Instructions to follow >> While you copy the lines below, skip the pictures and keep the rest exact.

Given information >>
_ _ _ _
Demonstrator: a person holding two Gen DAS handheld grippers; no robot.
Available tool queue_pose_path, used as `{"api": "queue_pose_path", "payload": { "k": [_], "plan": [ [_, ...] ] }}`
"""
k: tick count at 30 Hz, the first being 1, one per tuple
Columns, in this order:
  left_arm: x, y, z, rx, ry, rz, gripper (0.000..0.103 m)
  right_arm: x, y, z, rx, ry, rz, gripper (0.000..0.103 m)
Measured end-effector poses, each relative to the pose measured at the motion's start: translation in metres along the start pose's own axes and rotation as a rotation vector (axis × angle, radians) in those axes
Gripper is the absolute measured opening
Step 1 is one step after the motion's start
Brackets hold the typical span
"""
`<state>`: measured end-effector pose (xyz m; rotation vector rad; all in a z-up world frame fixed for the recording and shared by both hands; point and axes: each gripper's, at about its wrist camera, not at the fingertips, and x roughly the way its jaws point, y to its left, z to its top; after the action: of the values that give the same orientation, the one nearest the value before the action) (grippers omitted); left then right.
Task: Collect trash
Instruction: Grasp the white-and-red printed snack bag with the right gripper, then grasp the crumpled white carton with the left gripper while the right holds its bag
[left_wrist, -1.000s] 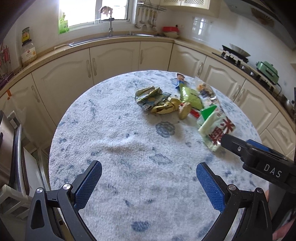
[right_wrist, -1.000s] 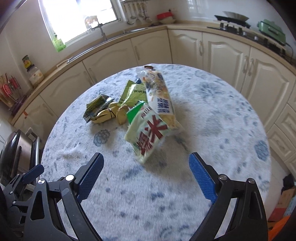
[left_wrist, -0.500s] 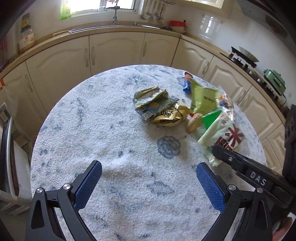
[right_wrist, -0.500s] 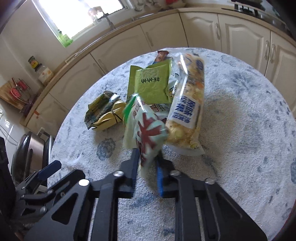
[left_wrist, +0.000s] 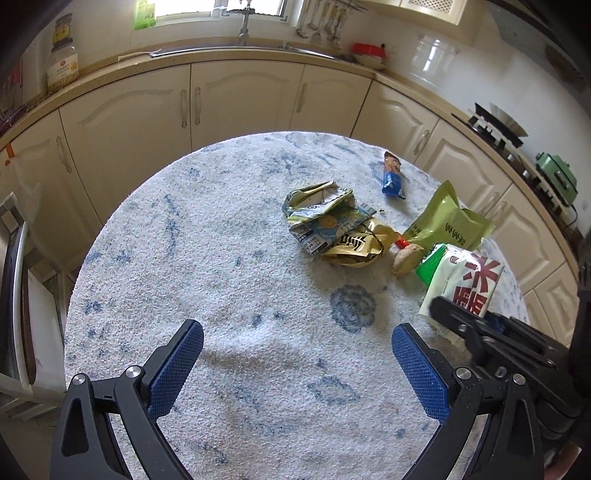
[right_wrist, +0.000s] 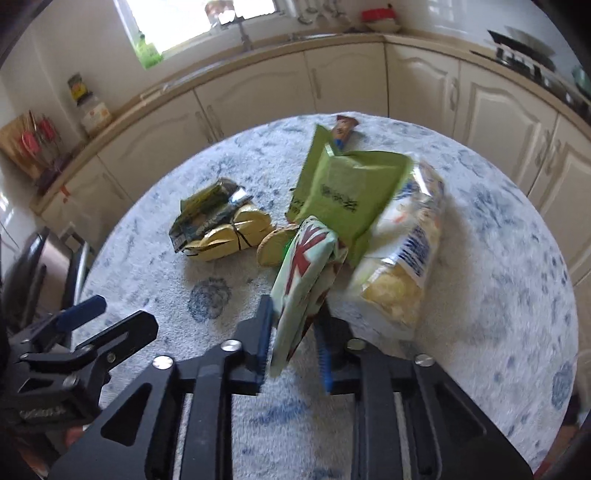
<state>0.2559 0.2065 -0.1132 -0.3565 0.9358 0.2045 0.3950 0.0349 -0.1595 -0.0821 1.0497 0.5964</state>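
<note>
One white-and-green snack packet with red characters (right_wrist: 303, 280) sits between the pads of the right gripper (right_wrist: 293, 341), its lower end pinched and crumpled there, the rest standing up out of the jaws and leaning toward the far side; the jaws have just eased wider after clamping, yet the pads still press the packet from both sides. In the left wrist view the same packet (left_wrist: 461, 284) shows at the right edge of the round table (left_wrist: 229, 258), with the right gripper's black finger in front of its lower end. Just behind it, a green pouch (right_wrist: 347, 195) leans tilted, touching the packet's upper part. Beside both, to the right, lies a clear bag of pale crisps with blue lettering (right_wrist: 406, 258), resting on the speckled white-and-blue table cover. Left of the packet, a round gold-coloured wrapper (right_wrist: 273, 245) lies close by, then a crumpled yellow wrapper (right_wrist: 229, 236) touching a crushed dark-green foil packet (right_wrist: 207, 210). Farthest back, near the table's far rim, a small blue-and-brown bar wrapper (left_wrist: 392, 176) lies apart from the pile. The left gripper (left_wrist: 295, 354) hangs over bare cover on the near side of the table, jaws spread wide, nothing between the blue pads (left_wrist: 177, 365). Cream cabinets (left_wrist: 240, 96) curve behind the table; a stove (left_wrist: 498, 125) stands at right.
</note>
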Motion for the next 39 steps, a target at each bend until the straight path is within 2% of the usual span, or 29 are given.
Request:
{"api": "queue_pose_path", "payload": {
  "k": [4, 6, 7, 8, 10, 11, 14, 17, 21, 25, 35, 39],
  "plan": [
    [0.004, 0.002, 0.0, -0.006, 0.008, 0.012, 0.1, 0.021, 0.005, 0.009, -0.012, 0.048, 0.002, 0.048],
    [0.006, 0.004, 0.001, -0.012, 0.013, 0.009, 0.1, 0.024, 0.007, 0.013, -0.02, 0.045, -0.04, 0.068],
    [0.007, 0.006, 0.002, -0.017, 0.015, 0.009, 0.1, 0.025, 0.006, 0.014, -0.021, 0.039, -0.054, 0.068],
    [0.008, 0.007, 0.002, -0.021, 0.016, 0.009, 0.1, 0.026, 0.004, 0.015, -0.023, 0.031, -0.065, 0.064],
    [0.009, 0.009, 0.002, -0.026, 0.018, 0.009, 0.1, 0.024, 0.002, 0.013, -0.04, 0.012, -0.094, 0.027],
    [0.009, 0.01, 0.002, -0.027, 0.018, 0.009, 0.1, 0.023, -0.001, 0.013, -0.031, 0.021, -0.064, 0.023],
    [0.007, 0.009, 0.002, -0.026, 0.015, 0.018, 0.1, 0.014, -0.011, 0.007, 0.021, 0.022, -0.009, 0.023],
    [0.002, 0.006, 0.0, -0.023, 0.006, 0.018, 0.1, 0.004, -0.013, 0.001, 0.023, -0.002, -0.013, 0.023],
    [-0.005, 0.0, -0.002, -0.008, -0.003, 0.019, 0.1, -0.012, -0.019, -0.002, 0.05, -0.019, 0.028, 0.023],
    [-0.008, -0.006, 0.003, 0.008, -0.014, 0.032, 0.1, -0.028, -0.031, -0.003, 0.081, -0.049, 0.019, 0.023],
    [0.001, -0.021, 0.043, 0.046, -0.02, 0.042, 0.1, -0.054, -0.065, 0.016, 0.125, -0.122, -0.018, 0.023],
    [0.022, -0.023, 0.071, 0.06, 0.001, 0.075, 0.101, -0.049, -0.074, 0.03, 0.131, -0.121, -0.032, 0.023]
  ]
}}
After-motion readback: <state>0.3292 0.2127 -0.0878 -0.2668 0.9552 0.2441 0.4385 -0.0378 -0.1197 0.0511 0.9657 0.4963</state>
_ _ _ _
Answer box >>
Demonstrator: a person holding two Gen DAS handheld grippers; no robot.
Available tool queue_pose_path, used as `{"api": "queue_pose_path", "payload": { "k": [_], "plan": [ [_, ...] ] }}`
"""
k: tick count at 30 Hz, the first being 1, one per tuple
Columns, in this order:
  left_arm: x, y, z, rx, ry, rz, gripper (0.000..0.103 m)
  right_arm: x, y, z, rx, ry, rz, gripper (0.000..0.103 m)
Measured end-effector poses, each relative to the pose measured at the motion's start: translation in metres along the start pose's own axes and rotation as a rotation vector (axis × angle, radians) in those axes
Gripper is the absolute measured opening
Step 1 is one step after the motion's start
Brackets hold the typical span
"""
`<state>`: measured end-effector pose (xyz m; rotation vector rad; all in a z-up world frame fixed for the recording and shared by both hands; point and axes: each gripper's, at about its wrist camera, not at the fingertips, and x roughly the way its jaws point, y to its left, z to its top; after the action: of the values that give the same orientation, the one nearest the value before the action) (grippers omitted); left then right.
Task: Collect trash
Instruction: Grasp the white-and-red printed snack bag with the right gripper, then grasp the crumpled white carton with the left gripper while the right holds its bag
[left_wrist, -1.000s] 
[right_wrist, -1.000s] 
[left_wrist, -0.500s] 
[right_wrist, -0.500s] 
[left_wrist, +0.000s] 
[right_wrist, +0.000s] 
<state>0.2559 0.2065 -0.1132 -0.3565 0.9358 0.2045 0.3950 0.0349 -0.1595 -0.0821 1.0497 0.5964</state>
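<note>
One white-and-green snack packet with red characters (right_wrist: 303, 280) sits between the pads of the right gripper (right_wrist: 293, 341), its lower end pinched and crumpled there, the rest standing up out of the jaws and leaning toward the far side; the jaws have just eased wider after clamping, yet the pads still press the packet from both sides. In the left wrist view the same packet (left_wrist: 461, 284) shows at the right edge of the round table (left_wrist: 229, 258), with the right gripper's black finger in front of its lower end. Just behind it, a green pouch (right_wrist: 347, 195) leans tilted, touching the packet's upper part. Beside both, to the right, lies a clear bag of pale crisps with blue lettering (right_wrist: 406, 258), resting on the speckled white-and-blue table cover. Left of the packet, a round gold-coloured wrapper (right_wrist: 273, 245) lies close by, then a crumpled yellow wrapper (right_wrist: 229, 236) touching a crushed dark-green foil packet (right_wrist: 207, 210). Farthest back, near the table's far rim, a small blue-and-brown bar wrapper (left_wrist: 392, 176) lies apart from the pile. The left gripper (left_wrist: 295, 354) hangs over bare cover on the near side of the table, jaws spread wide, nothing between the blue pads (left_wrist: 177, 365). Cream cabinets (left_wrist: 240, 96) curve behind the table; a stove (left_wrist: 498, 125) stands at right.
</note>
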Motion for the next 39 steps, a target at each bend until the straight path is within 2% of the usual span, or 29 are given.
Request:
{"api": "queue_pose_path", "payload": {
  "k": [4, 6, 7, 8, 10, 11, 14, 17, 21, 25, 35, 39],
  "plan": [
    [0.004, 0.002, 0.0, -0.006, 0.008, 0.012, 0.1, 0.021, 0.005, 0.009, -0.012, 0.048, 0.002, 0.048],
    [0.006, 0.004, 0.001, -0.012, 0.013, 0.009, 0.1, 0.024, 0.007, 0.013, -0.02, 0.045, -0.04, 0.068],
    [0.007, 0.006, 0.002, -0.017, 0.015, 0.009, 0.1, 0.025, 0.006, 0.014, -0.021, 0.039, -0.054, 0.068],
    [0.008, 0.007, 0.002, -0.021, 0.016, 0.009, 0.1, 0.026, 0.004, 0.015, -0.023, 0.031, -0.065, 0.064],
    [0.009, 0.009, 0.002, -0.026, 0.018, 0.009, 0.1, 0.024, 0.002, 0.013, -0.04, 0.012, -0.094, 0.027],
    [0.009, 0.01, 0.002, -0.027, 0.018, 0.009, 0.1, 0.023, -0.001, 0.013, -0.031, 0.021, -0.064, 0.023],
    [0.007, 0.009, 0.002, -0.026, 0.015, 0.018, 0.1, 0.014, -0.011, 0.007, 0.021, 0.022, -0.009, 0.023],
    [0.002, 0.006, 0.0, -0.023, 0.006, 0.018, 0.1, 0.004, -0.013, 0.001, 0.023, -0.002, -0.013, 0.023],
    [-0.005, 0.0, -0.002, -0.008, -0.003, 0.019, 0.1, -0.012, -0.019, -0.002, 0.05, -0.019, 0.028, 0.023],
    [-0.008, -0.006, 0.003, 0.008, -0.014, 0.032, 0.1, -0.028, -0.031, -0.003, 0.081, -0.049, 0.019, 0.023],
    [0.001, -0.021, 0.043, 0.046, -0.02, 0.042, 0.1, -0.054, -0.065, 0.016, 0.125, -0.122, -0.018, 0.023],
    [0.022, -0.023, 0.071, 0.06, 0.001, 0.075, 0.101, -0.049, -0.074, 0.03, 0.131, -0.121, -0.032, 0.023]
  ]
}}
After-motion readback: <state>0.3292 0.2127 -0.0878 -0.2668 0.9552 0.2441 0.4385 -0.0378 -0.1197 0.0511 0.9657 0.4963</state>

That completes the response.